Dua sampel yang dimaksud di sini hanyalah bagian dari apa yang akan mengubah Zionis 'Israel' menjadi entitas yang berbeda, tidak hanya dengan menghapus apa yang disebut 'demokrasi' dan mengizinkan sekelompok orang Zionis Israel untuk memaksakan kehendak mereka pada orang lain, tetapi juga dengan mengekspos etnis dan budaya. perpecahan dan perbedaan sosial. Hal ini membuat penanganan perpecahan dan mengurangi konsekuensinya menjadi sulit.

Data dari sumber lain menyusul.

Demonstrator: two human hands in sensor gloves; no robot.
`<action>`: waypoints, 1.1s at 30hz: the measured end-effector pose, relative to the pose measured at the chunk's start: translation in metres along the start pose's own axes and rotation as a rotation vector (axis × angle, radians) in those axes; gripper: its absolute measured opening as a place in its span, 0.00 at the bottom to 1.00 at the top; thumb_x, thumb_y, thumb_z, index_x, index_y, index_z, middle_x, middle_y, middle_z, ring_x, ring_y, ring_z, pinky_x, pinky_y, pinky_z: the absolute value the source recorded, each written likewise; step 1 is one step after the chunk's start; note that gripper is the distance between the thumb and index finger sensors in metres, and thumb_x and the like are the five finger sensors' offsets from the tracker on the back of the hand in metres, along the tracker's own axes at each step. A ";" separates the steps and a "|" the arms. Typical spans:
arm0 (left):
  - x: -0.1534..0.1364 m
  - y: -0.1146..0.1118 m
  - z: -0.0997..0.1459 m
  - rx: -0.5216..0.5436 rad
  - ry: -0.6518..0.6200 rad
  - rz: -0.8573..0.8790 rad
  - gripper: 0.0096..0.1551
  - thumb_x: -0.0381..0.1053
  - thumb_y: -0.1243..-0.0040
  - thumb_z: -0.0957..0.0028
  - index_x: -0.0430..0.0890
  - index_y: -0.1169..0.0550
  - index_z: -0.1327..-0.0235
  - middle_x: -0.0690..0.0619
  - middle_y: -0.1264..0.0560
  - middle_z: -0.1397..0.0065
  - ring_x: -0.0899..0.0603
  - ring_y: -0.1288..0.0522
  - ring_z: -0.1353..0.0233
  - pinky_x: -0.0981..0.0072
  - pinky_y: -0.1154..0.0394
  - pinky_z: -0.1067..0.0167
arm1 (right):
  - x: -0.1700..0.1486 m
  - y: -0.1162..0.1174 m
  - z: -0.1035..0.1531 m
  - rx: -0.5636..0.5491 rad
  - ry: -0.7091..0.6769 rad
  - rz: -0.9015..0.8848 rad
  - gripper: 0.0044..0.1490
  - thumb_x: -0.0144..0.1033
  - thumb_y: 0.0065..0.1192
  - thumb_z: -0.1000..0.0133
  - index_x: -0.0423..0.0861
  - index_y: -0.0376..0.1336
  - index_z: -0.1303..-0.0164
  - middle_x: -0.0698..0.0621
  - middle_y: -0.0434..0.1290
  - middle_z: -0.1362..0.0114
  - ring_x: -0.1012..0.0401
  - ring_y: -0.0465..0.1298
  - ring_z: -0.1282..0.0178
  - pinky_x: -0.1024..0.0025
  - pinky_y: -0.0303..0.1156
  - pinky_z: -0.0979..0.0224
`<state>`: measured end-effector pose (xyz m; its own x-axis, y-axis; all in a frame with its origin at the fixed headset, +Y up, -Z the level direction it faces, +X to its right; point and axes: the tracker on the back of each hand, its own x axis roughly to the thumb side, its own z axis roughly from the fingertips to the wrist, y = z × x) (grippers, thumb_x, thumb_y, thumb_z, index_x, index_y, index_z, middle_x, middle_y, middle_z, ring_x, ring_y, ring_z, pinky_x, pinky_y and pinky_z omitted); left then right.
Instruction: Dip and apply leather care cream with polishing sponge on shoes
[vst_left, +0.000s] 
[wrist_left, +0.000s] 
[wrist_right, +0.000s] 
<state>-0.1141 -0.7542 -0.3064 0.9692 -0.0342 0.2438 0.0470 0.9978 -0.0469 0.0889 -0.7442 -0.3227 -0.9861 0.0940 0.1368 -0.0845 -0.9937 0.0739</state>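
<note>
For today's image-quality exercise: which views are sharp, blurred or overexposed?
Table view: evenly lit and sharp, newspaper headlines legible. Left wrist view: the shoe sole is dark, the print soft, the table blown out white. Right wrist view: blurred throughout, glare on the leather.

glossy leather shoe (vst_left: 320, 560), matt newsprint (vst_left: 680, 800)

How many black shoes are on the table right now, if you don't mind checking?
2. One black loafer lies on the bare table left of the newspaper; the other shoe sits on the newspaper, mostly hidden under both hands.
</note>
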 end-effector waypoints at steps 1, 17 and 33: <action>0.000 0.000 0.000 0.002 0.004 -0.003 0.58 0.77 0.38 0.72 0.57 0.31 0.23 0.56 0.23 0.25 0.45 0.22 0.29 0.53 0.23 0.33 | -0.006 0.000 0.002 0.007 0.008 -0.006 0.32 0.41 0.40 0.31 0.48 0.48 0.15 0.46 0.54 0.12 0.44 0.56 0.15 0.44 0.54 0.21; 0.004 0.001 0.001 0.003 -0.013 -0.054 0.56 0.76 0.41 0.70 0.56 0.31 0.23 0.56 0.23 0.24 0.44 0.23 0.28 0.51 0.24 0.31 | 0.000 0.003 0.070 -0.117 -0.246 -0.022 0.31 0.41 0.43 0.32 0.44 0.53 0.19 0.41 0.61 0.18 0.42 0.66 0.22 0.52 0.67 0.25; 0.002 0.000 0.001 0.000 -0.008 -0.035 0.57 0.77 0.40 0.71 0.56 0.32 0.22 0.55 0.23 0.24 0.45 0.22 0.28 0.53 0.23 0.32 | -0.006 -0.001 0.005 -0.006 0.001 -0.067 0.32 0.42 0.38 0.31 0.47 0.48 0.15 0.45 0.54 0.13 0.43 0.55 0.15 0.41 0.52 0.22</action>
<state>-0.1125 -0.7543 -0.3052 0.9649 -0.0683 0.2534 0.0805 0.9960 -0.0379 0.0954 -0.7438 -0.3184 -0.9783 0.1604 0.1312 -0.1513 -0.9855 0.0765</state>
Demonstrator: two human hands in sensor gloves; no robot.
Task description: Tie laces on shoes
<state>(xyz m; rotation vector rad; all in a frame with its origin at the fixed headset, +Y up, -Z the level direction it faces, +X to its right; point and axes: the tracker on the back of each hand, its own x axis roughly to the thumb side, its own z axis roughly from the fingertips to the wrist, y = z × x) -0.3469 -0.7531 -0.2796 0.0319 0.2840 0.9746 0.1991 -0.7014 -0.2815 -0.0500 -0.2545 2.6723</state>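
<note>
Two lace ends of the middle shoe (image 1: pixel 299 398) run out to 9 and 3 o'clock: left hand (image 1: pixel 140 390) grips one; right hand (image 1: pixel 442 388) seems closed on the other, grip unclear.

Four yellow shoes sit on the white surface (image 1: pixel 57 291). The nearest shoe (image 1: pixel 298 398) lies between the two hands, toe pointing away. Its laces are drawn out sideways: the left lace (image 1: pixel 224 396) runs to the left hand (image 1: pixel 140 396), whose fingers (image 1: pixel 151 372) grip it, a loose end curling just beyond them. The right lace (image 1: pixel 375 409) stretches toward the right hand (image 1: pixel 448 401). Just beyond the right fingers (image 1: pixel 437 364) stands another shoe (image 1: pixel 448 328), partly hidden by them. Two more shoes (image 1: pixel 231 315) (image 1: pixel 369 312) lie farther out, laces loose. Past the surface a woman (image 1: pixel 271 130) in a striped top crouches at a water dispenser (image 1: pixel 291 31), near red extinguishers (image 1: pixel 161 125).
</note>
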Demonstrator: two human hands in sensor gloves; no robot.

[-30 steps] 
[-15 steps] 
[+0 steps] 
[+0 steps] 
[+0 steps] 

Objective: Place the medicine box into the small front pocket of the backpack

Mengingat pengaturan ini, mudah untuk melihat bagaimana pergeseran kekuasaan pengadilan dan kehakiman dapat menyebabkan konflik sipil. Ini karena dilema Zionis Israel tidak terpecahkan. Bahkan jika solusi untuk perombakan ditemukan – di mana amandemen akan dihentikan sementara atau ditarik sama sekali, solusi apa pun tidak akan sepenuhnya memperbaiki keadaan.

Jadi, jika kehati-hatian, berdasarkan keprihatinan dan tumbuhnya oposisi, dapat menghentikan undang-undang tersebut, masalah tersebut kemungkinan besar akan terulang kembali, mungkin dengan gravitasi yang lebih besar.

Dalam masyarakat yang menentang dirinya sendiri secara internal dalam hampir semua hal, Nazi dan kelompok sayap kanan radikal, serta pengikut hukum Talmud, sedang tumbuh dalam kekuasaan, status, dan jumlah. Akibatnya, jika pertempuran tidak terjadi sekarang, diperkirakan akan terjadi dalam waktu dekat.[IT/r]
* Yahya Dbouk adalah jurnalis Lebanon yang menulis untuk Koran Al-Akhbar. Artikel ini diterbitkan pada Selasa, 28 Maret 2023.